There are different ways of getting the two images to the two eyes. The red-green glasses allowed only one of the color images to get to one of the eyes, while the other saw the other color image. Alternatively, there are shutter-glasses – the glasses are synchronized with the projector so that when the image for the left eye (shot with the left camera) is projected, the right eye lens is “shuttered” or blocked off and vice versa for the other eye. Since the frames are shown so quickly, your brain integrates the information and thinks that what your left and right eyes are seeing is there at the same time. The visual system then uses the differences between the two eye images, the perspective cues created by turning the cameras inward, and the rest of the monocular cues to give the sensation of depth. What seems to be used now are polarized glasses. There is a decent article on wikipedia that talks about 3D polarized glasses (see, for example, http://en.wikipedia.org/wiki/Polarization_%28waves%29#3D_movies). A special lens needs to be installed in front of the projector to display the two eye images on the screen. Just like with shutter glasses, often two polarizations are interleaved. A special screen is also needed.

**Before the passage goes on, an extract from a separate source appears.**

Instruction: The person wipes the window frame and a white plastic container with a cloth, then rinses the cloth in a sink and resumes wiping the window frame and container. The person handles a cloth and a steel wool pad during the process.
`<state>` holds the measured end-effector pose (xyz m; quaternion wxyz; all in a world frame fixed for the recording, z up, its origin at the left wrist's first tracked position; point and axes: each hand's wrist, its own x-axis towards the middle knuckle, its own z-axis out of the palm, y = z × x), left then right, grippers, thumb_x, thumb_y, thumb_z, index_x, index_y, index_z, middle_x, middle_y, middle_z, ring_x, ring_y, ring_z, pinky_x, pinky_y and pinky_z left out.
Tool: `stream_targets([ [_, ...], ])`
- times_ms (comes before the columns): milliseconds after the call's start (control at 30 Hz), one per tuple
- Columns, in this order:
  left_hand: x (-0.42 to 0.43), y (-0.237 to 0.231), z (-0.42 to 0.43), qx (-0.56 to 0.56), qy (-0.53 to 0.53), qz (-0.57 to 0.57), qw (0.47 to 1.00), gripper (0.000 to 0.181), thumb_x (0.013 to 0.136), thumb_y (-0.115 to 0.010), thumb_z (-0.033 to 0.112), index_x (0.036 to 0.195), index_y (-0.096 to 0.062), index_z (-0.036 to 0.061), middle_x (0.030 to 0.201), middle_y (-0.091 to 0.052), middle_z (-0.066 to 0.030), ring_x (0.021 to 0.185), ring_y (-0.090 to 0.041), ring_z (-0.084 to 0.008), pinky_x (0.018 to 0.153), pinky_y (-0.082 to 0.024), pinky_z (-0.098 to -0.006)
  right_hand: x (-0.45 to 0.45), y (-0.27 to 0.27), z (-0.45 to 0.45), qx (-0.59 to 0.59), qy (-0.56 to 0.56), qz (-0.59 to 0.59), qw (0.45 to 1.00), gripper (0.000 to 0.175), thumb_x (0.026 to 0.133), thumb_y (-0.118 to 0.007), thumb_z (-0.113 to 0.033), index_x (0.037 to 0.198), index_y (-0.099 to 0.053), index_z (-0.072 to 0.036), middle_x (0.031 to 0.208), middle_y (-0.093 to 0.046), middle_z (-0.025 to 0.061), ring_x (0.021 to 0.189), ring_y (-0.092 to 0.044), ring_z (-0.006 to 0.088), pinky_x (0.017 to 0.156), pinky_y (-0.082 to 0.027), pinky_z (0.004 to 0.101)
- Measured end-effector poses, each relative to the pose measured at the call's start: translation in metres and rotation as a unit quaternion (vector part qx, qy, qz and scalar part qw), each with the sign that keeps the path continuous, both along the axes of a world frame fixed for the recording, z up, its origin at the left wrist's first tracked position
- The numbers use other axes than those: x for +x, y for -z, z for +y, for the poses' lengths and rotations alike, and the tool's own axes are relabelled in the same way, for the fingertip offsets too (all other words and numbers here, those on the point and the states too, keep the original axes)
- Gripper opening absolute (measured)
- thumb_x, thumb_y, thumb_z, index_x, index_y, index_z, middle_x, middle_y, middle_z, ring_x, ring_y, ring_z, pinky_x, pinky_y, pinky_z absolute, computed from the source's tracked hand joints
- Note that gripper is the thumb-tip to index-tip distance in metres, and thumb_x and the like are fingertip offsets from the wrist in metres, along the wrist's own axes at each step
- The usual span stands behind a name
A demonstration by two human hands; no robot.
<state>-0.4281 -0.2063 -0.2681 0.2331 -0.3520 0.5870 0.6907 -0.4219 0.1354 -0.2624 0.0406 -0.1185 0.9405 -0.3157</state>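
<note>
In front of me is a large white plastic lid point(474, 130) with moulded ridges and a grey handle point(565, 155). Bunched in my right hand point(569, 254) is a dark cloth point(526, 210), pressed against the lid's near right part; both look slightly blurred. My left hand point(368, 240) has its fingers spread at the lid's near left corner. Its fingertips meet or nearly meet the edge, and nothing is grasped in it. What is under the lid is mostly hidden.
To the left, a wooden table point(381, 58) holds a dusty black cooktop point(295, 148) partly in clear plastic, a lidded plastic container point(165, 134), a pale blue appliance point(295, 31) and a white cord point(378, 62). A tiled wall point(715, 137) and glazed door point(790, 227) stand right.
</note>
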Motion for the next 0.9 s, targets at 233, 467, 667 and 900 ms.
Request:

This new technology is not entirely perfect. For one thing, the focal point does not change – the two images are still projected onto the same screen at the same distance from your eyes. This can cause headaches for some people. And this is why it’s still not quite as 3D as the real world. Also, stereo vision is only good for a few feet, so elements of the scene that are more than about 20 feet in depth (most of the background) will appear as if on one depth plane, that is, very flat. There can, therefore, be a rather jarring jump in depth between the foreground and background. While I think this is a cool way of filming and showing movies, there is no way that this technology will ever come into our homes glasses-free.

Incidentally, not everyone can see these movies in 3D. Some people are “stereo-blind.” This means that their brains use only the information from one eye. This might occur because their eyes are incapable of converging or focusing on the same point in space. There is an interesting article by Oliver Sacks in the New Yorker called Stereo Sue about just such a person who was stereoblind, but, with training, was able to learn to see in stereo.